= Right to Information Act, 2019 =

Ghanaian legislation

The Right to Information Act, 2019 (Act 989) (RTI) was passed on 26 March 2019 by the Parliament of Ghana. It received presidential assent on 21 May 2019, and became effective in January 2020. Prior to its passage, various stakeholders believed the delay in passing the bill into law was to allow exemptions of certain vital information bordering around government policies which they intend to conceal from the public (Akoto, 2012). This act is to enable citizens to hold government accountable to ensure that there is a high level of transparency in governance of the country.

== Right to information in other countries ==

The right to information is not new on the African continent. It was first adopted by Sweden in 1766 and Finland in 1951. Over the past two decades many African countries have also adopted the laws, indicating acknowledgement that transparency is an essential condition of democracy. Currently 24% of the African countries have adopted the law. These countries include: South Africa, Angola, Zimbabwe, Uganda, Nigeria, Ethiopia, Rwanda, Liberia, Guinea and Ghana.

The Access to Information and Protection Privacy Act in Zimbabwe has rather been used to protect information instead of making it available to the general public all in the name of privacy. As a result, it is not included in counts of RTI laws sometimes (Good law and practice, 2012).

The Middle East has only three countries adopting the law (Jordan, Yemen and Israel) and it started in the January 2013.

In Asia and the Pacific sixteen countries have adopted the access to information laws. They include: Bangladesh, India, Australia, Tajikistan, South Korea, Thailand, Cook Islands, Mongolia, Kyrgyzstan, Taiwan, Indonesia, Uzbekistan, Japan, Nepal, New Zealand, and Pakistan.

Fifteen countries in the Americas and six in the Caribbean had access to information laws as of September 2013.

== History ==
The right to information is implicit in the notion that the Ghanaian taxpayers need to have access to information concerning what government does with their money and what government plans to do on their behalf. The act is meant to ensure Ghanaians have access to governance or official information from public offices on request and without request. The act is meant to put in effect, Article 21(1)(f) of the 1992 constitution of the Republic of Ghana which states that “All persons shall have the right to information subject to such qualifications and laws as are necessary in a democratic society."

== Cost of RTI ==
A 2017 study by the Research Department of Parliament predicted that Ghana would need to spend GH₵ 750 million over five years to implement the RTI. According to the article seen by Citi News, the expenditure will be related to creating an RTI Commission. A head office, administrative costs, district administrative costs, district office facilities, and funding for boards were all included in the cost breakdown. For instance, the first year's administrative staff cost at the headquarters was recorded at GH₵ 651,968.22. The cost of staff is estimated at GH₵ 91 million for all the districts. From 2018 to 2021, these numbers decline yearly.

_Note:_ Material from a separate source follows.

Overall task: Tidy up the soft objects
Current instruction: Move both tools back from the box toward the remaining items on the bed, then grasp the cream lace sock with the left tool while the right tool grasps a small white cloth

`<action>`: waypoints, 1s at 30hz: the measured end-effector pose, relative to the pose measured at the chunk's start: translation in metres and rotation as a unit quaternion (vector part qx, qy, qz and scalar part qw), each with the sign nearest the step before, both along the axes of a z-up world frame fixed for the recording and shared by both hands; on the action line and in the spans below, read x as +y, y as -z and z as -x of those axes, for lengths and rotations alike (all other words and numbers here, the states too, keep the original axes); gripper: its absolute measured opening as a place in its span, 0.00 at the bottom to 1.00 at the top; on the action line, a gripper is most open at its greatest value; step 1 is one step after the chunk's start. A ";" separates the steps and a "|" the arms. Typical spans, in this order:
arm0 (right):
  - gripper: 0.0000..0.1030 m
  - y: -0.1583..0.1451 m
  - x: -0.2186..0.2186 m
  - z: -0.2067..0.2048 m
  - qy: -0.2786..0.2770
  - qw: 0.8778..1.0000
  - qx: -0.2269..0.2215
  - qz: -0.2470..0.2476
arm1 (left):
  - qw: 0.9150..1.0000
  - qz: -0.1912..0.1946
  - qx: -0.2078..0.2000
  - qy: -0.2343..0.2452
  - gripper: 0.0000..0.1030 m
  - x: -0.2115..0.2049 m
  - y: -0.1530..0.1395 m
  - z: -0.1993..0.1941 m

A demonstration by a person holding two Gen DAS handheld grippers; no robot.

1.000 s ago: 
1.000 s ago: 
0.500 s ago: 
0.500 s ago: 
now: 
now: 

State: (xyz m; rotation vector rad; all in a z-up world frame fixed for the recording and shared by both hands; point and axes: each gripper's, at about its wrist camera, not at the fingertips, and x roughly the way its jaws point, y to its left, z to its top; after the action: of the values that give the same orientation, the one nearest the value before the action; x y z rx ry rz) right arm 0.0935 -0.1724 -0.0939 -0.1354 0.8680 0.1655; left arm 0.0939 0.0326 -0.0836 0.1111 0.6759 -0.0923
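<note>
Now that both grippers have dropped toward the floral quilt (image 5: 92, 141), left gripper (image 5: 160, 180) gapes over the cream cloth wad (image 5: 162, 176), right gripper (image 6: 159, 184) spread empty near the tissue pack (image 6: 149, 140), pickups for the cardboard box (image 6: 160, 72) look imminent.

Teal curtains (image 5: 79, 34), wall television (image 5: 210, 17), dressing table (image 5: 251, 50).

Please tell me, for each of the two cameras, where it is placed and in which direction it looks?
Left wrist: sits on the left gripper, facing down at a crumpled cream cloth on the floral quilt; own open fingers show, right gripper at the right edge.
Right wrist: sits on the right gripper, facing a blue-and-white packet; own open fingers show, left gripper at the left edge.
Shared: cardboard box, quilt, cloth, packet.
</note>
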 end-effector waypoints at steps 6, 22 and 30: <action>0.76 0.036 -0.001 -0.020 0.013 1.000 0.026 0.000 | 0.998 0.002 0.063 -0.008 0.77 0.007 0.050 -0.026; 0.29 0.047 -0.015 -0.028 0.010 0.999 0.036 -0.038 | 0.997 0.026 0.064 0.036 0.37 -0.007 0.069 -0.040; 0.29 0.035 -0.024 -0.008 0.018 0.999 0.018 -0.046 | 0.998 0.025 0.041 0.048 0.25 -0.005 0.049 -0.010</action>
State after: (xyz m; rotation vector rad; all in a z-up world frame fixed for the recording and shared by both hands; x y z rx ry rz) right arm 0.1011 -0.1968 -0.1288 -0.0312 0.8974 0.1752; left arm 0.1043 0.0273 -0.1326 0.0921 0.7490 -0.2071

== Notable Enforcement Cases ==
In July 2026,the Right to Infornation Act was actively tested when investigative journalism outlet The Fourth Estate petitioned the Right to Information Commision.The petition followed a decision by the Public Procurement Authority(PPA) to deny an RTI request regarding single-source procurement approvals for road contract under the government's "Big Push" infrastructure programme.The journalism project filed the appeal to compel the PPA to release the data,arguing that the public procurement records were not legally exempted from disclosure under Act 989.